Some of the messages which appellants seek to communicate may well be considered rude and offensive by their target audience. The very topics which the record indicates appellants wish to address, including sexual abuse and the concealment of such crimes, can elicit strong emotional responses whether from clergy accused of wrongdoing, victims of abuse and their supporters, or church members. Others may take exception to the demonstrations by Call to Action advocating for the ordination of women and church acceptance of gay, lesbian, and transgender people.

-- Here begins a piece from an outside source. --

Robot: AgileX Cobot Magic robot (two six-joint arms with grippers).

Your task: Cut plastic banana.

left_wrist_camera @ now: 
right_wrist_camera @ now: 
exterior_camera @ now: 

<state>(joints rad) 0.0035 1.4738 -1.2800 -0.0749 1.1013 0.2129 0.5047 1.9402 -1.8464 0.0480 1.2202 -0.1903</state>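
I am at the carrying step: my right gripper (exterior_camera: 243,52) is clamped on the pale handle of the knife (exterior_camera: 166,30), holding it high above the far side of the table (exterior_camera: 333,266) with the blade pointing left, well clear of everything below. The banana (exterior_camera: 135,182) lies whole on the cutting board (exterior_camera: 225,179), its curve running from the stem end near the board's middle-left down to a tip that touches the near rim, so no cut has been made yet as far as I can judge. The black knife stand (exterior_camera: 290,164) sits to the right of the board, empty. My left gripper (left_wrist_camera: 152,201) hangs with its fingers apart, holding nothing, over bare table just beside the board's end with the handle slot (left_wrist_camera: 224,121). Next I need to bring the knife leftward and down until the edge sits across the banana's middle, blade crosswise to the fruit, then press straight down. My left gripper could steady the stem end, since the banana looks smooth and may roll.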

And though the District Court had concluded that the statute was content-neutral, the Court of Appeals rightly concluded otherwise:
The Worship Protection Act draws content based distinctions on the type of expression permitted near a house of worship, forbidding profane discourse and rude or indecent behavior which would disturb the order and solemnity of worship services. The Act’s regulation of profane and rude speech runs “a substantial risk of suppressing ideas in the process.” Cohen v. California. It impermissibly requires enforcement authorities to look to the content of the speaker’s message in order to enforce the statute. The ban on “profane” speech, for example, also appears intended to protect audiences from the effect that the content of certain messages may have on them. The First Amendment guarantees that “the government may not prohibit the expression of an idea simply because society finds the idea itself offensive or disagreeable.” This Missouri statute cannot survive strict scrutiny since § 574.035(3)(1) draws content based distinctions that are not necessary to achieve the state’s asserted interest in protecting the free exercise of religion.

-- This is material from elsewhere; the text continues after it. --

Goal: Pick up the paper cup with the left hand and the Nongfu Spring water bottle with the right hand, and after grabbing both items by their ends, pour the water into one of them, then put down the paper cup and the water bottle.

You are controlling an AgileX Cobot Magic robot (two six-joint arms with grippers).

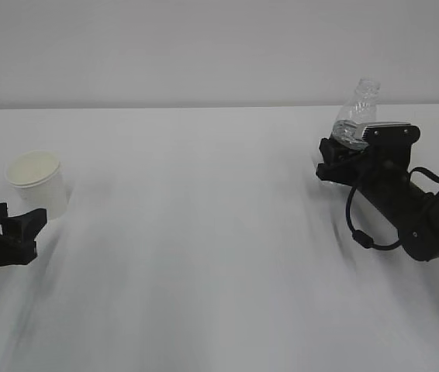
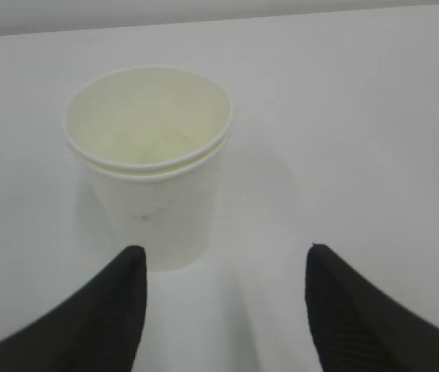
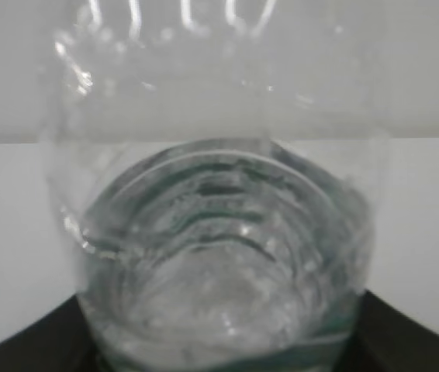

Thanks to the Thomas More Society, for letting us represent them here, and to my students Tess Curet, Nathan Davis, and Michael Smith, who worked on the brief. I should note that the Thomas More Society would generally be seen as a conservative Catholic public interest law firm; I think its willingness to speak up for the rights of protesters outside a Catholic church — and to ally themselves with the ACLU of Missouri, which brought the challenge — speaks well of the Society.